When I write how constellations prove earth is stationary, a globe defender usually responds with, “But the stars are really far away.”
I’m not sure how this would enable us to see stars that are behind us. The stars would be on the other side of the globe earth, if we were orbiting the sun.
But let’s start with the embedded assumption:
Stars are far away. Says who? And why would they say that? Light years and trillions of miles are a hoax to support the idea that the universe is unfathomably huge. They want us to think we are a tiny speck in a vast universe. But there’s no evidence for that. They made up the numbers of the distances to the stars, and globers repeat those numbers without questioning.
When you look up information on constellations and stars, you have to wade through pages of disinformation about how old the star is, and how far away it is. It’s all conjecture at best, and a deliberate lie at worst.

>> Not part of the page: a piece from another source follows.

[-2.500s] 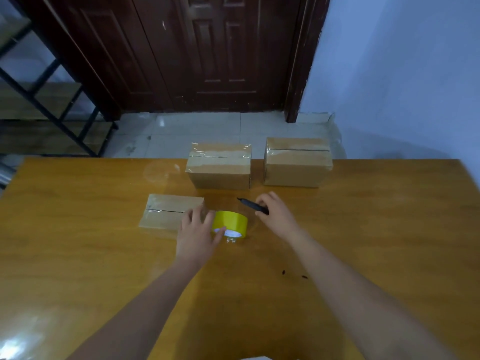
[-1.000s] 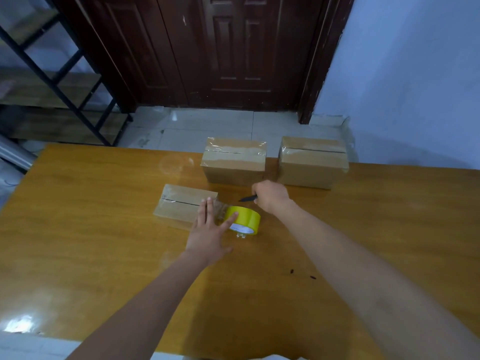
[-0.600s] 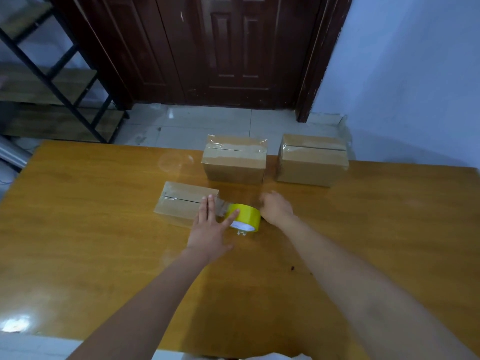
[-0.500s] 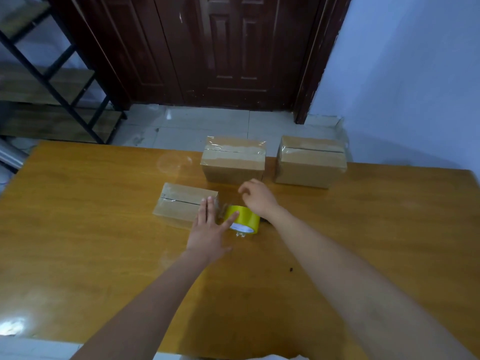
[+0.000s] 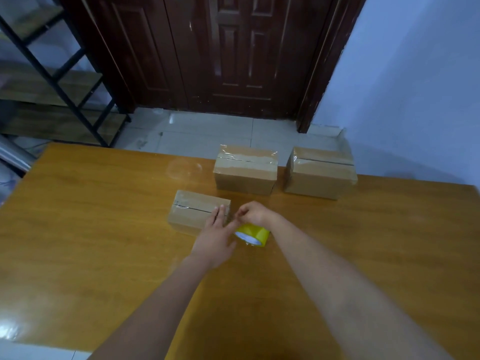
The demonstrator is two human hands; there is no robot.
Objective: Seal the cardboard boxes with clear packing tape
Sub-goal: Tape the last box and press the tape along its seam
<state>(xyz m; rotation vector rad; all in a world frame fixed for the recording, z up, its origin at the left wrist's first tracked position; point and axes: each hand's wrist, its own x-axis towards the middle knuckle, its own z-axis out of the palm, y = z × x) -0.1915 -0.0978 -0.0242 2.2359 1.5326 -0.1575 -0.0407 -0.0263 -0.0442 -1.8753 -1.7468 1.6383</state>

Most of us bought the idea of far-away stars without much thought. But lately telescopic lenses have fallen into the hands of truth-seekers. And we can zoom in on stars.
And when we do, we discover 1) they look like twinkly lights, 2) they are colorful, and 3) they look like electrical energy reflecting through water.
The Nikon P900, 1000, and similar cameras with telescopic lenses have brought us a long way towards understanding stars. But even without these images available to us, if we were simply to observe stars with the naked eye, would we think stars are trillions of miles away? The whole idea is absurd. We’ve been told they are far away, through indoctrination, but there’s no evidence to support it.
Stars are lights in the sky, just as they appear to be. Some have investigated whether they are sonoluminescent (activated sound) and/or electromagnetic. What we observe of stars leads us to think they are close, not far.